I know it’s been a while since I’ve written, but I’ve been busy. I’ve been to a couple of graduations, presented at a conference, and managed to squeeze in a trip home for Mother’s Day.
Forgive me. I haven’t been out of Charlotte, NC for 4 months, and I had some make up traveling to do.
Along with my personal life, I have been juggling my professional life. I have just passed the 90 day probation period for work (and that’s why I haven’t been out and about).
For anyone who is getting used to a new job, we all know it is not without its travails. I’ve had to learn the system and manage my work/play balance, along with all of the other details that go along with day-to-day living. I’m a bit of a perfectionist, more than willing to log extra time if it means I am going to do well. You could call me an overachiever, and you would be right.

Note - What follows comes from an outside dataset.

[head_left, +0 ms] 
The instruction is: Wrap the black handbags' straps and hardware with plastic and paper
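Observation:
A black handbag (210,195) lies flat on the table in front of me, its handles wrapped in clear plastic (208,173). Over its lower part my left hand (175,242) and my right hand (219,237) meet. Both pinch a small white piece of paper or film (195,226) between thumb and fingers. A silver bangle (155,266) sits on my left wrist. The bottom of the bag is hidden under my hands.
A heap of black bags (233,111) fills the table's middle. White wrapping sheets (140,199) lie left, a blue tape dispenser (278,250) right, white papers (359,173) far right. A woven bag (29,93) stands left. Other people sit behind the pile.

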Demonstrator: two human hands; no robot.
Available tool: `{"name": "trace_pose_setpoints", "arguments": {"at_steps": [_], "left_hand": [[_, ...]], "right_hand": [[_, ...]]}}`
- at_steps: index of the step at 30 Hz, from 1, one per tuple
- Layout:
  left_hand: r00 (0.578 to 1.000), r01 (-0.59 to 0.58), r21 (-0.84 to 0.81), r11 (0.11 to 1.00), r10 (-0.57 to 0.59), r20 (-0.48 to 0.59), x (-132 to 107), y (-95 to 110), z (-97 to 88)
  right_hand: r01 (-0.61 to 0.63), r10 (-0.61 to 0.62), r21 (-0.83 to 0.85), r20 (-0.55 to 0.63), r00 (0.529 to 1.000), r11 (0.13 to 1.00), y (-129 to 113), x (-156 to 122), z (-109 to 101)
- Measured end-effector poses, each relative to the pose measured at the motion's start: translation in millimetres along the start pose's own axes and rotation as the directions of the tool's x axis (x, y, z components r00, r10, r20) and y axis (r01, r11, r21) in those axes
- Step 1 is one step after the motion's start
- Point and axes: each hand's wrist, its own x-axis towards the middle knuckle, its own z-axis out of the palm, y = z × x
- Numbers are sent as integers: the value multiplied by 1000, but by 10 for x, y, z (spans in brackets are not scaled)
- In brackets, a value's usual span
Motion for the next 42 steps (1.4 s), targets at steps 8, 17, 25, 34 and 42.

Still, I haven’t quite mastered the interoffice politics at my job. I’ve certainly kept my ear to the ground, trying to keep track of how I can best make myself fit, but I can’t say it has been an easy task. While part of me appreciates it, just for the challenge of it all, part of me has felt like it’s my cross to bear. How do I reconcile my personality to the management styles and still manage to be true to myself?
It’s been a lot of give and take. I’ve made some moves that people have frowned upon, but all in the name of being true to myself. If I don’t have anything else in this world, I have myself and the morals my mommy and daddy drilled into me. I have always been told that diplomacy isn’t my strong suit, but I feel like my passion has been been my saving grace.
Still, it’s something that I am working on daily. I have tried to compare my management style to the style that my manager’s have, and I feel that has been one of my greatest failures, especially when I know as sure as I know my name that they are different. I know that not just from my intuition, but also from the goings on at work and the interactions I have had.
I’d call myself an optimist. I’m certainly a half-full kind of girl, but I have been finding myself looking at the glass as half empty. Maybe part of it is because I don’t feel like I’m doing exactly what it is I want to do. While I certainly value the learning experience (and while this is certainly part of my 5 year plan), it hasn’t exactly played out the way I thought it would.
Like any perfectionist, I am extremely disappointed when I am not at the level that I think I should be. Certainly, I understand that I am still honing my craft, I would love to skip the intermediate steps.
Learning to take constructive criticism might be a lifelong task for me, and I’m willing to accept it. I like to master everything I attempt, so I’m more than willing to take the challenge.